Rilismedia.co – Samarinda. Kelangkaan gas LPG 3 kilogram (kg) di Kota Samarinda kembali menjadi perhatian. Meski stok dinyatakan mencukupi, masyarakat tetap mengalami kesulitan mendapatkan gas bersubsidi di pangkalan.
Masalah ini bukan hanya terkait keterbatasan pasokan, tetapi juga diduga akibat penyalahgunaan distribusi serta kepanikan masyarakat setelah adanya kebijakan yang berubah-ubah.
Ketua Komisi II DPRD Kota Samarinda, Iswandi, menjelaskan bahwa menurut data PT Pertamina Patra Niaga, kuota LPG bersubsidi untuk Samarinda tahun 2024 mencapai 29.405 metrik ton per tahun atau sekitar 9.801.000 tabung. Gas ini didistribusikan melalui 23 agen ke berbagai pangkalan di kota tersebut.
“Jika merujuk pada keterangan dari Pertamina, pangkalan memang tutup pada hari libur atau tanggal merah, tetapi di luar itu seharusnya distribusi berjalan normal. Sebenarnya kuota mencukupi, hanya saja ada kepanikan di masyarakat akibat kebijakan yang berubah,” ungkap Iswandi dalam Rapat Dengar Pendapat (RDP) pada Kamis (6/2/2025).
Panic buying terjadi setelah Kementerian Energi dan Sumber Daya Mineral (ESDM) mengeluarkan aturan pada 27 Januari yang melarang pengecer menjual LPG 3 kg mulai 1 Februari 2025. Namun, aturan ini akhirnya dibatalkan oleh Presiden Prabowo pada 3 Februari.
“Sering kali LPG bersubsidi sulit ditemukan karena banyak pihak yang tidak berhak justru ikut membelinya. Ini yang akan kami telusuri lebih lanjut,” tegas Iswandi.
DPRD Samarinda Usulkan Skema Distribusi Baru
Untuk mengatasi kelangkaan ini, DPRD Samarinda berencana menggelar pertemuan dengan Dinas Koperasi, UKM, dan Perindustrian (Diskumi), Dinas Perdagangan (Disdag) Samarinda, serta Biro Ekonomi Pemkot Samarinda guna merumuskan mekanisme distribusi yang lebih efektif.
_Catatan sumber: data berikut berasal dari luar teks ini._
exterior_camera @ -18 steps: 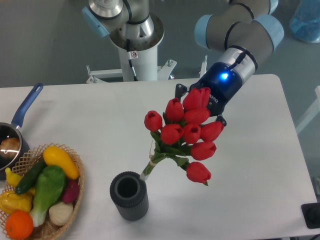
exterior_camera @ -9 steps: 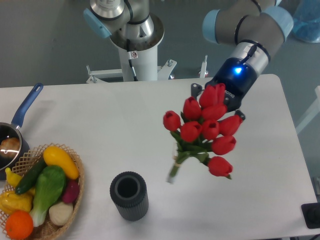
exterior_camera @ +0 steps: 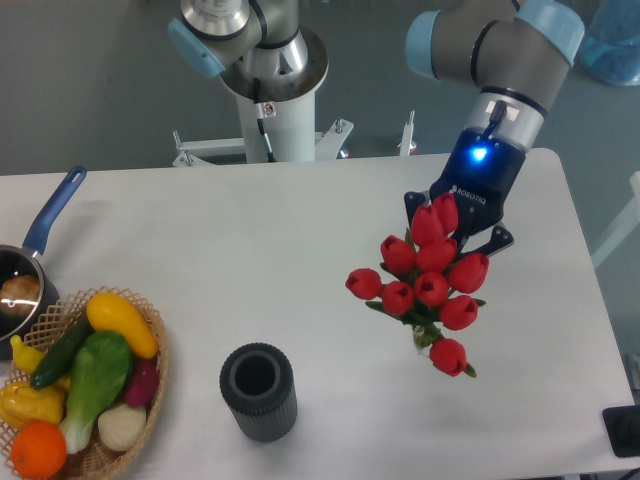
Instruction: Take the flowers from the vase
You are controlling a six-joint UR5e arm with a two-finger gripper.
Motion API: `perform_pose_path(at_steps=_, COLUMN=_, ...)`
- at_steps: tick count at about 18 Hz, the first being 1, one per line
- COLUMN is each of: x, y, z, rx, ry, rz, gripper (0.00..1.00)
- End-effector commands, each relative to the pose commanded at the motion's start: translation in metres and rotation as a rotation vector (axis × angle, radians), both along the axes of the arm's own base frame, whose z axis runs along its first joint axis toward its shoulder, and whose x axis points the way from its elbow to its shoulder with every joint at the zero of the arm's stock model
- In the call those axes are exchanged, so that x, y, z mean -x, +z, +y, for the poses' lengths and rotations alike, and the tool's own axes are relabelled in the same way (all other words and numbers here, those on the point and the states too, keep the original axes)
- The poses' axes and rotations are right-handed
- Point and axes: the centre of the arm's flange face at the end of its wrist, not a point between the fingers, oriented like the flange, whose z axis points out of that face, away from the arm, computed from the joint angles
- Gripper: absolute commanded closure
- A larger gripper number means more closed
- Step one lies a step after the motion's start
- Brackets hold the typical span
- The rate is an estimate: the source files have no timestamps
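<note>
The flowers (exterior_camera: 428,283), a bunch of red tulip buds with green leaves, hang in the air over the right part of the white table, clear of the vase. My gripper (exterior_camera: 458,228) is shut on the bunch from above and behind; the buds hide most of its fingers. The vase (exterior_camera: 258,391), a dark ribbed cylinder with a thick rim, stands upright and empty near the table's front edge, well to the left of the flowers.
A wicker basket (exterior_camera: 148,385) of toy vegetables sits at the front left. A blue-handled pan (exterior_camera: 42,233) is at the left edge. The robot's base (exterior_camera: 270,70) stands behind the table. A dark object (exterior_camera: 625,430) is at the front right corner.
The gripper has carried the flowers to the right and away from the vase; the stems, earlier trailing near the vase, now hang clear of it. The vase has not moved.
</note>
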Motion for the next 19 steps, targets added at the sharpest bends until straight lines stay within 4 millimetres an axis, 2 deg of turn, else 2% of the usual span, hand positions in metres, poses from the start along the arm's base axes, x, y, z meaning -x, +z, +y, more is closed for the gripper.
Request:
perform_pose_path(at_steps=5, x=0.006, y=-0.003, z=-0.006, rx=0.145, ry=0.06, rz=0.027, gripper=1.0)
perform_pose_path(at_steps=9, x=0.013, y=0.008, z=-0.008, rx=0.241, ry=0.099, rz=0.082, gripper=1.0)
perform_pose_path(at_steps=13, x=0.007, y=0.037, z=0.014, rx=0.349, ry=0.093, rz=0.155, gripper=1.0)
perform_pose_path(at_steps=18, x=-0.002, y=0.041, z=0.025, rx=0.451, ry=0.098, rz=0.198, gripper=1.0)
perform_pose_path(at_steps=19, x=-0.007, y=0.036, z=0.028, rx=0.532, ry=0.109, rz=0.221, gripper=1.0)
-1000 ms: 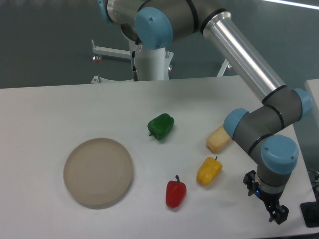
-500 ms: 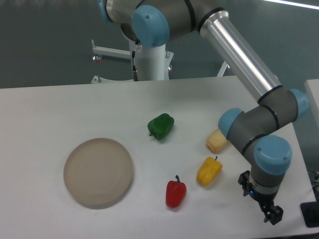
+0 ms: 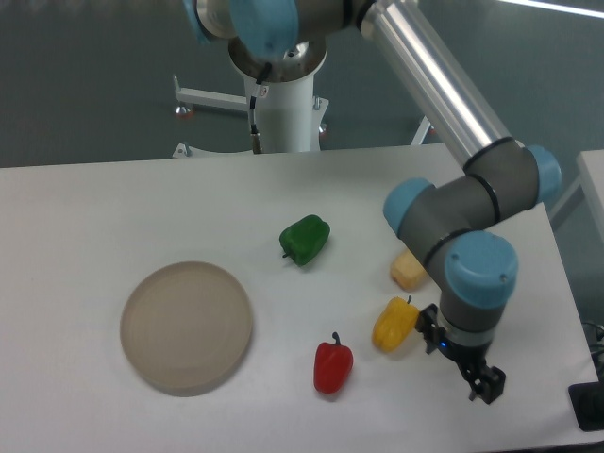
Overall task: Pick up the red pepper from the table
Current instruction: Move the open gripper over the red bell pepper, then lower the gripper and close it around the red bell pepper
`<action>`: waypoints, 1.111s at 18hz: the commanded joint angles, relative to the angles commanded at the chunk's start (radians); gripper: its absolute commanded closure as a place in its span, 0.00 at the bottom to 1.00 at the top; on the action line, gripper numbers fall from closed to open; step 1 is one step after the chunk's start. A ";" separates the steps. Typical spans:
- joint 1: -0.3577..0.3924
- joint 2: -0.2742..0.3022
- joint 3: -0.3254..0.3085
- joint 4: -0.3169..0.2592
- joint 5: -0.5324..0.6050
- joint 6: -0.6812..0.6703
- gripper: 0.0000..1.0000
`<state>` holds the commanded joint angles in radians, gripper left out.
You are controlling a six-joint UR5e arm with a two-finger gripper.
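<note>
Nothing is picked up yet — the red pepper (image 3: 332,368) lies on the tabletop (image 3: 94,217) left of the hand (image 3: 485,387), which holds nothing (its opening is too small to tell).

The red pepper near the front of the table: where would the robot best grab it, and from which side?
Probably across the body of the red pepper, coming straight down. It lies alone on the table, its thin stem pointing away. The end effector is to its right, beyond the yellow pepper.
</note>
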<state>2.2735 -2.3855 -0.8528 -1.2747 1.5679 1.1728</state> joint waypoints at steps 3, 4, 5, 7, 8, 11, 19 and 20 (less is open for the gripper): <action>-0.014 0.057 -0.073 0.000 -0.014 -0.128 0.00; -0.015 0.075 -0.103 0.003 -0.018 -0.168 0.00; -0.023 0.087 -0.121 0.003 -0.023 -0.208 0.00; -0.032 0.109 -0.166 0.006 -0.025 -0.293 0.00; -0.043 0.115 -0.190 0.006 -0.014 -0.355 0.00; -0.052 0.118 -0.222 0.024 -0.011 -0.435 0.00; -0.095 0.115 -0.255 0.078 -0.023 -0.496 0.00; -0.100 0.114 -0.261 0.081 -0.022 -0.502 0.00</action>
<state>2.1737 -2.2718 -1.1136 -1.1935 1.5462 0.6704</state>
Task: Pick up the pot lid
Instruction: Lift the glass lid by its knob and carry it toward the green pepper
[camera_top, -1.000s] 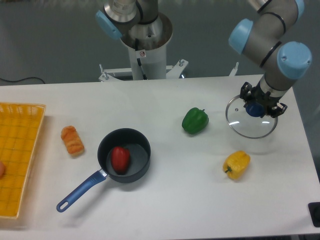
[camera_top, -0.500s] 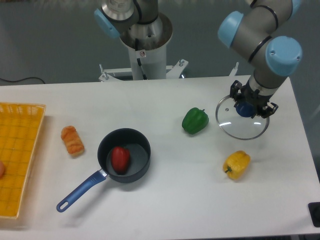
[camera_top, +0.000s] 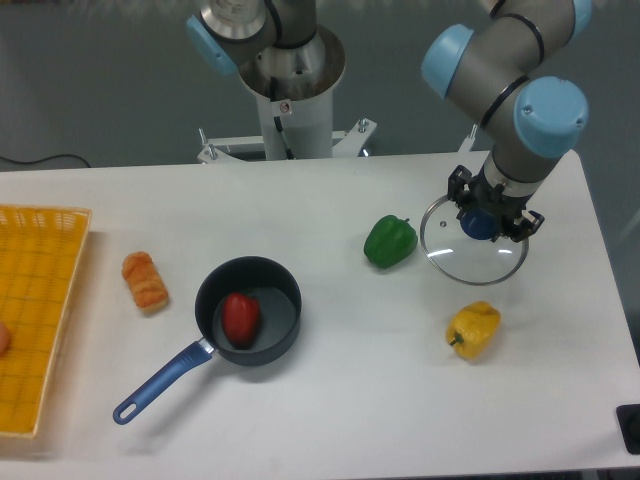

“Kami akan mencari solusi, misalnya menerapkan sistem distribusi berbasis wilayah, seperti lima RT memiliki satu pangkalan khusus. Dengan begitu, masyarakat tidak perlu mencari gas hingga ke kecamatan lain, yang akhirnya memicu lonjakan harga,” jelasnya.
Selain itu, penggunaan gas bersubsidi oleh pelaku Usaha Mikro Kecil dan Menengah (UMKM) juga akan lebih diawasi.
Berdasarkan aturan, hanya UMKM dengan omzet maksimal Rp800 ribu per hari yang berhak menggunakan gas subsidi. Namun, kenyataannya, masih banyak usaha dengan omzet Rp3-4 juta per hari yang tetap menggunakannya.
“Kami akan bekerja sama dengan Diskumi untuk mendata ulang penerima yang berhak agar penyaluran LPG 3 kg lebih tepat sasaran,” tambah Iswandi.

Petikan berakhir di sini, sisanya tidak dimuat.